Honestly, I’m at the point where the only thing I need to hear about a book to be interested is that it’s queer. Bonus points if it’s diverse in other ways, from disability rep to a BIPOC author. So I was already sold on this book before I even found out it was about mythology, another one of my favorite things. Of course, I still tempered hopes, since I’ve been burned by hyping a book up too much before, but I didn’t think there was any way this book could let me down that much. Unfortunately, I was very wrong.

This book felt messy and shallow, in so many ways. There are a lot of hard topics being touched on here, more than could ever reasonably fit in 336 pages. However, it seems like the book doesn’t want to actually discuss or think on these topics, and it literally just felt like they were added for shock value. Almost everything seemed to bounce off the MC, with very little time spent actually growing from or reflecting on anything. Every once in a while, a small reference would be made to some past traumatic event, but never in a way that actually mattered. It just added up and gave the whole book this ridiculous air, even though these are real issues that affect real people. This wasn’t helped by the main side character, Reggie, also being entirely impossible to take seriously. She was also clearly going through something, but we kinda sorta ignored that? Which I guess you could just say about everything when it comes to the ending. Nothing feels actually resolved, or at least resolved well, and it almost kind of felt like the journey was a bit pointless in the end? We just never saw the plot actually impact the MC all that much, so it just felt like we were going in circles.

Also, for a book that hinges entirely on love as the MC’s driving motivation, I didn’t find the romance all that convincing. The flashbacks only revealed how poorly Farouk and Sayyed seemed to treat each other, and there were so many moments where either Farouk felt super manipulative or Sayyed was just ignorant to the point of being extremely insulting. This just meant that there was nothing really keeping me invested in Sayyed’s journey, because I just couldn’t understand why he would go through all this based on the flashbacks alone.

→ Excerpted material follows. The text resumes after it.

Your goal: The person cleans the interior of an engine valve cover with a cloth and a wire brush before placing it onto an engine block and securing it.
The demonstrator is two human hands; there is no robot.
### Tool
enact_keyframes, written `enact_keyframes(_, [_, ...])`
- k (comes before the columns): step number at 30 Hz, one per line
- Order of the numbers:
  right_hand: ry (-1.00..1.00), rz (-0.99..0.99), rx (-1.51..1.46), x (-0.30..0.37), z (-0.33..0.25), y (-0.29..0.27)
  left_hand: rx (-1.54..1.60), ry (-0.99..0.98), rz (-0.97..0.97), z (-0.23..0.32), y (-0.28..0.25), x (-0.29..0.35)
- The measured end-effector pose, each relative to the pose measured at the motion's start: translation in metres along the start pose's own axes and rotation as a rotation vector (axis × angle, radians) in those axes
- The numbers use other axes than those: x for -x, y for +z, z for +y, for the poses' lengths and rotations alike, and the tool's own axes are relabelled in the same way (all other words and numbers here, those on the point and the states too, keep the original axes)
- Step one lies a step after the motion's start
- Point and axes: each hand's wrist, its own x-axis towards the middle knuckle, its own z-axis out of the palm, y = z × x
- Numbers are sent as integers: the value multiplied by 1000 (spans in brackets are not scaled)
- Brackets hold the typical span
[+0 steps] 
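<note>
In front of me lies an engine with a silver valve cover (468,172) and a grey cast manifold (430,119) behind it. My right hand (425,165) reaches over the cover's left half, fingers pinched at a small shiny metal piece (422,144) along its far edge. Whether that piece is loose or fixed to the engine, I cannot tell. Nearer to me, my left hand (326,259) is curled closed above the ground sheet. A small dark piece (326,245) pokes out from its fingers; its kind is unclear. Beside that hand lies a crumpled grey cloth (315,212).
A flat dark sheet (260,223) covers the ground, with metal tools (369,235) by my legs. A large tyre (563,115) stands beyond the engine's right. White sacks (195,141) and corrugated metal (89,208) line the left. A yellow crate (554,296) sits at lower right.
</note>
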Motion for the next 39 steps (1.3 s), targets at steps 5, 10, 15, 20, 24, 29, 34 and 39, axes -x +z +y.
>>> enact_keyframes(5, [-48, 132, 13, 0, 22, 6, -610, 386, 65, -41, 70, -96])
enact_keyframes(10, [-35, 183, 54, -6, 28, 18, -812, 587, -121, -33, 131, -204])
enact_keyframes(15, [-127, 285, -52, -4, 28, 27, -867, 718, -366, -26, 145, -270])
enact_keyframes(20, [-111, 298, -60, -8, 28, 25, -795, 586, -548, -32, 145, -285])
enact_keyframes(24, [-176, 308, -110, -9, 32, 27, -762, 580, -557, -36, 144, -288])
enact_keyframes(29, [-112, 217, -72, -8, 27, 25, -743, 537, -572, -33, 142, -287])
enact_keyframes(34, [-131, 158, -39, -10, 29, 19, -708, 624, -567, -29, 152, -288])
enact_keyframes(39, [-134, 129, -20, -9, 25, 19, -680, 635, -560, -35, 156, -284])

Overall, I feel like the idea of this book was quite strong, but just wasn’t executed well. It needed to focus a lot more on the relationships between characters, and just the characters in general. It’s rare that a book suffers from way too much plot, but that was, in the end, the core issue here. There was just too much constantly happening for any of it to actually mean anything, and the characters never had a break to really grow or learn from anything before they were whisked away to the next traumatic event. It just did not work for me at all, even though I wish it had.